WHAT IS EXPECTED:
Each line below from the one containing "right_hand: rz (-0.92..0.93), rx" through the one containing "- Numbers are" should be output exactly as it stands, and no other line should appear.

(Beginning of MATERIAL PROVIDED)

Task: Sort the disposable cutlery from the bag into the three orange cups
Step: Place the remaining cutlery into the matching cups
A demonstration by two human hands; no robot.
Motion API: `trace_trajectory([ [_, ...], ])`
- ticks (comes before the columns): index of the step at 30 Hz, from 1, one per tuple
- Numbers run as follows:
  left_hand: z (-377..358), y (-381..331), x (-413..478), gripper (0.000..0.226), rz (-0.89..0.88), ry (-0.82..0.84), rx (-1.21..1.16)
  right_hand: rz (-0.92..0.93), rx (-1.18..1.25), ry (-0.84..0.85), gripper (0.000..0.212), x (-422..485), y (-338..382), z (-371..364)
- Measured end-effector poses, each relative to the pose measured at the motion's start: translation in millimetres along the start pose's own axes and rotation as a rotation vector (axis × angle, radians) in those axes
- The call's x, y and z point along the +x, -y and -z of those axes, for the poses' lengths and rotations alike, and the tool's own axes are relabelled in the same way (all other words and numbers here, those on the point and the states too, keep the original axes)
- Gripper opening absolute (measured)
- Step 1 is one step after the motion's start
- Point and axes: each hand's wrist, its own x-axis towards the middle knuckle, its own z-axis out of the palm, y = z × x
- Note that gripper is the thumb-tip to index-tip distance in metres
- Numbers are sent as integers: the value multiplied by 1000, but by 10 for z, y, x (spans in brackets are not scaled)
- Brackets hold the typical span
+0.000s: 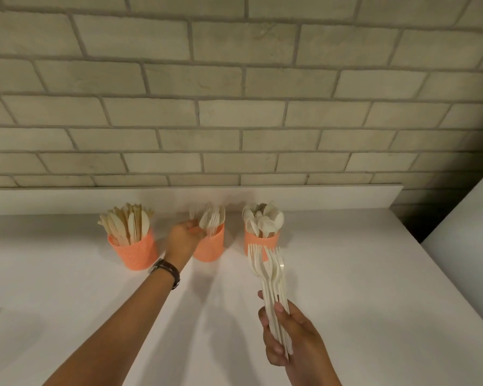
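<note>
Left fingers are pinching a few forks at the middle cup rim; right fingers are gripping the fork bundle above the bench. Risk — I am crowding a light cup and may be tipping it; the fanning bundle could slip.

Warm, fairly dim light leaves the white worktop pale and soft, with faint arm shadows across it, while the brick wall sinks dark at its right corner, bows toward the edges, and the left hand smears slightly.
</note>
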Motion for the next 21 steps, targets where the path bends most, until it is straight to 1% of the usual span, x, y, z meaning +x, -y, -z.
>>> trace_trajectory([
  [1,35,2,-42,8,-29,-4,6,-4,25,21,30,-11,13,-16],
  [4,162,7,-226,55,-91,-99,179,11,56,45,32,-50,51,-83],
  [5,207,-10,-329,63,-101,-118,194,20,43,45,32,-64,60,-104],
  [6,244,-25,-440,64,-106,-116,177,29,29,47,32,-71,63,-115],
  [7,280,-57,-591,59,-109,-108,141,39,8,52,32,-74,58,-122],
  [9,340,-77,-898,38,-97,-69,43,46,-67,58,29,-75,48,-131],
  [11,379,-112,-1238,20,-60,8,-86,56,-198,69,25,-79,32,-162],
  [12,390,-142,-1412,16,-39,54,-145,64,-267,88,23,-84,20,-190],
  [14,373,-180,-1688,15,5,153,-207,89,-415,126,30,-100,-24,-246],
  [15,350,-176,-1792,15,19,206,-209,115,-491,132,30,-108,-54,-270],
  [17,285,-160,-1958,16,24,307,-168,194,-656,125,22,-118,-131,-300],
  [18,250,-134,-2008,15,19,317,-145,251,-763,117,21,-114,-173,-307],
  [19,216,-105,-2039,15,14,287,-130,313,-875,124,20,-108,-210,-311],
  [21,172,-18,-2057,21,32,172,-133,370,-1065,170,24,-104,-261,-329],
])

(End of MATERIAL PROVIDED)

SOLUTION FOR THIS EXERCISE:
  right_hand: rz (-0.92..0.93), rx (-1.18..1.25), ry (-0.84..0.85), gripper (0.000..0.212), x (-422..485), y (-338..382), z (-371..364)
- Measured end-effector poses, each relative to the pose measured at the motion's start: translation in millimetres along the start pose's own axes and rotation as a rotation vector (axis × angle, radians) in those axes
- The call's x, y and z point along the +x, -y and -z of those axes, for the poses' lengths and rotations alike, and the tool's own axes are relabelled in the same way (all other words and numbers here, those on the point and the states too, keep the original axes)
- Gripper opening absolute (measured)
- Step 1 is one step after the motion's start
- Point and axes: each hand's wrist, its own x-axis towards the middle knuckle, its own z-axis out of the palm, y = z × x
- Note that gripper is the thumb-tip to index-tip distance in metres
- Numbers are sent as integers: the value multiplied by 1000, but by 10 for z, y, x (spans in brackets are not scaled)

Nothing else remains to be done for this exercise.